- Opening Delimiter -

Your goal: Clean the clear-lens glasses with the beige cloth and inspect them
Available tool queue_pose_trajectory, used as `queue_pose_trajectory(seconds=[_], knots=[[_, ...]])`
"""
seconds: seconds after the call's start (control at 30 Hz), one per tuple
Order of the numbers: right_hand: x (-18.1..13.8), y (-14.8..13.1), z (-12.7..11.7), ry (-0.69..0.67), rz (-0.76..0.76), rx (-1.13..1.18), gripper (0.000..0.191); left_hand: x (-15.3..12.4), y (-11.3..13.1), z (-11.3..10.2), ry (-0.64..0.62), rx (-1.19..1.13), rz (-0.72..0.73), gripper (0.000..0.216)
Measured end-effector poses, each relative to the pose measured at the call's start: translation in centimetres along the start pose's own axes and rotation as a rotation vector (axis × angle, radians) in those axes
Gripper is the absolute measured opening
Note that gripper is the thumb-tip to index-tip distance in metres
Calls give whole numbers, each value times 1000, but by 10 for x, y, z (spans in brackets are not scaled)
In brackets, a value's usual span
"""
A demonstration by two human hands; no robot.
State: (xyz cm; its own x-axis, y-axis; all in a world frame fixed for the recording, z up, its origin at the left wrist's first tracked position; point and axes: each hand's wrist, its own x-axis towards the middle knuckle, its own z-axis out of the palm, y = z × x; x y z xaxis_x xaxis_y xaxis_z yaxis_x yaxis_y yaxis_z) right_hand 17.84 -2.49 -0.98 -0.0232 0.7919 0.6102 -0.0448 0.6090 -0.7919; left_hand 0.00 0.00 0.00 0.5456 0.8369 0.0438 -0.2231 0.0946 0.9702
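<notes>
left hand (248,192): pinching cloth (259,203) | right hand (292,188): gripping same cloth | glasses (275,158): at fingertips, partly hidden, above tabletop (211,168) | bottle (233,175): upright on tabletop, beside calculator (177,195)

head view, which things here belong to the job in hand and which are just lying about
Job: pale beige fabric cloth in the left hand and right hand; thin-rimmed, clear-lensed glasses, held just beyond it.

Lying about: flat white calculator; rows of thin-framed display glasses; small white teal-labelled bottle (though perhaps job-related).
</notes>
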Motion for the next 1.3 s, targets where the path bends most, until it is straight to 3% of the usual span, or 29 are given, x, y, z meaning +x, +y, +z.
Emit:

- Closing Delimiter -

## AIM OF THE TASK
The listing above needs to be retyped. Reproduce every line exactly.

## SOLVED EXERCISE
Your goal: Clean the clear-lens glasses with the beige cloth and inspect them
Available tool queue_pose_trajectory, used as `queue_pose_trajectory(seconds=[_], knots=[[_, ...]])`
"""
seconds: seconds after the call's start (control at 30 Hz), one per tuple
Order of the numbers: right_hand: x (-18.1..13.8), y (-14.8..13.1), z (-12.7..11.7), ry (-0.69..0.67), rz (-0.76..0.76), rx (-1.13..1.18), gripper (0.000..0.191); left_hand: x (-15.3..12.4), y (-11.3..13.1), z (-11.3..10.2), ry (-0.64..0.62), rx (-1.19..1.13), rz (-0.72..0.73), gripper (0.000..0.216)
Measured end-effector poses, each relative to the pose measured at the call's start: translation in centimetres along the start pose's own axes and rotation as a rotation vector (axis × angle, radians) in those axes
Gripper is the absolute measured opening
Note that gripper is the thumb-tip to index-tip distance in metres
Calls give whole numbers, each value times 1000, but by 10 for x, y, z (spans in brackets are not scaled)
In brackets, a value's usual span
"""
A demonstration by two human hands; no robot.
State: (xyz cm; its own x-axis, y-axis; all in a world frame fixed for the recording, z up, its origin at the left wrist's first tracked position; point and axes: each hand's wrist, its own x-axis towards the middle knuckle, its own z-axis out of the palm, y = z × x; x y z xaxis_x xaxis_y xaxis_z yaxis_x yaxis_y yaxis_z) right_hand 17.84 -2.49 -0.98 -0.0232 0.7919 0.6102 -0.0448 0.6090 -0.7919; left_hand 0.00 0.00 0.00 0.5456 0.8369 0.0438 -0.2231 0.0946 0.9702
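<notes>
left hand (248,192): pinching cloth (259,203) | right hand (292,188): gripping same cloth | glasses (275,158): at fingertips, partly hidden, above tabletop (211,168) | bottle (233,175): upright on tabletop, beside calculator (177,195)

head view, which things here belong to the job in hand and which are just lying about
Job: pale beige fabric cloth in the left hand and right hand; thin-rimmed, clear-lensed glasses, held just beyond it.

Lying about: flat white calculator; rows of thin-framed display glasses; small white teal-labelled bottle (though perhaps job-related).
</notes>
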Motion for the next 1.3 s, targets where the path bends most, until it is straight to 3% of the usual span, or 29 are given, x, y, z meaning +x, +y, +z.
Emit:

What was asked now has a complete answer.